* _Action item_: Find every line below with the word "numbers" in it, and copy each one.

(Supplied material Opens)

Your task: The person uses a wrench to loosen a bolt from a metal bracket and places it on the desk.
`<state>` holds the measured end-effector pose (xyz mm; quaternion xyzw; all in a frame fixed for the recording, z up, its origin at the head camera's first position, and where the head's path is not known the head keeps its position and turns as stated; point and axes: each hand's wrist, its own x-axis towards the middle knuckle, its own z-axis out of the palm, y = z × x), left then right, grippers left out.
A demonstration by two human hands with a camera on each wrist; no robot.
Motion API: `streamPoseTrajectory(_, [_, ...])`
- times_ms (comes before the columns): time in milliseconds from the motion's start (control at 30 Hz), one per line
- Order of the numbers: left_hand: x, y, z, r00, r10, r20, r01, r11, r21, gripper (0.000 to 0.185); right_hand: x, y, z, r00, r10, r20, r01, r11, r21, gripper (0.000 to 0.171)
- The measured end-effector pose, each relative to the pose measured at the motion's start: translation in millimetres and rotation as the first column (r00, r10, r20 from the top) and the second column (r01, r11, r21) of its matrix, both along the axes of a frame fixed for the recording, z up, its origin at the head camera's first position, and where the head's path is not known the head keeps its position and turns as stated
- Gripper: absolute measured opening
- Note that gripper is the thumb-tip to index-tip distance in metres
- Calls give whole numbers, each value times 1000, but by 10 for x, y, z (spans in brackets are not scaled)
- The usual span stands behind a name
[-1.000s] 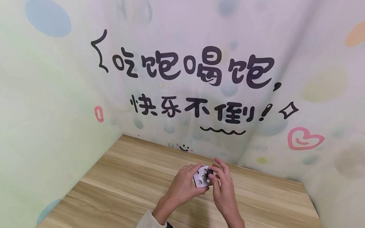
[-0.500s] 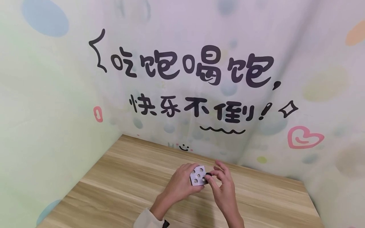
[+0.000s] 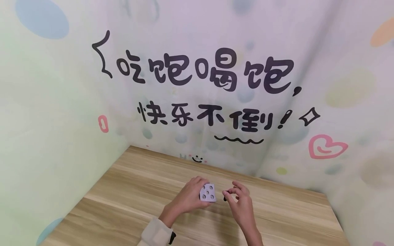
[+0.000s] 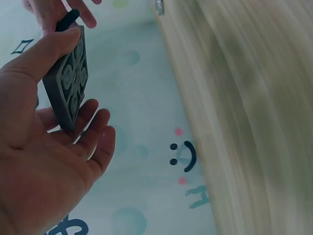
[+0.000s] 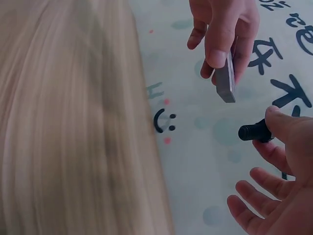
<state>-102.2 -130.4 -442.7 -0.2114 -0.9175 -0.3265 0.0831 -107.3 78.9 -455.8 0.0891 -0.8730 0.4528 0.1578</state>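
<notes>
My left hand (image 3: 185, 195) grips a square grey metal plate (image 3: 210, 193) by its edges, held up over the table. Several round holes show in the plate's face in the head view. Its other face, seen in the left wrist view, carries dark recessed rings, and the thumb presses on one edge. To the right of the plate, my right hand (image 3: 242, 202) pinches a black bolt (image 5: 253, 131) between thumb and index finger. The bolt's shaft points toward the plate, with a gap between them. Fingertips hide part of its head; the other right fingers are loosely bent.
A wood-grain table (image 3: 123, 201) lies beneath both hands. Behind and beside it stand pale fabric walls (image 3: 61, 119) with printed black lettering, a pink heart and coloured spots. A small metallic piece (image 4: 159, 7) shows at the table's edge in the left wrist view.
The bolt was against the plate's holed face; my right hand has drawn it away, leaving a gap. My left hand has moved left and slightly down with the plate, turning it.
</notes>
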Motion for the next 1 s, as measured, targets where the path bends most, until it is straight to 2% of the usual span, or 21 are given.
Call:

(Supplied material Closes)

* _Task solution_:
- Order of the numbers: left_hand: x, y, z, r00, r10, r20, r01, r11, r21, gripper (0.000 to 0.185); right_hand: x, y, z, r00, r10, r20, r01, r11, r21, gripper (0.000 to 0.171)
- Calls give whole numbers, each value times 1000, but by 10 for x, y, z (spans in brackets are not scaled)

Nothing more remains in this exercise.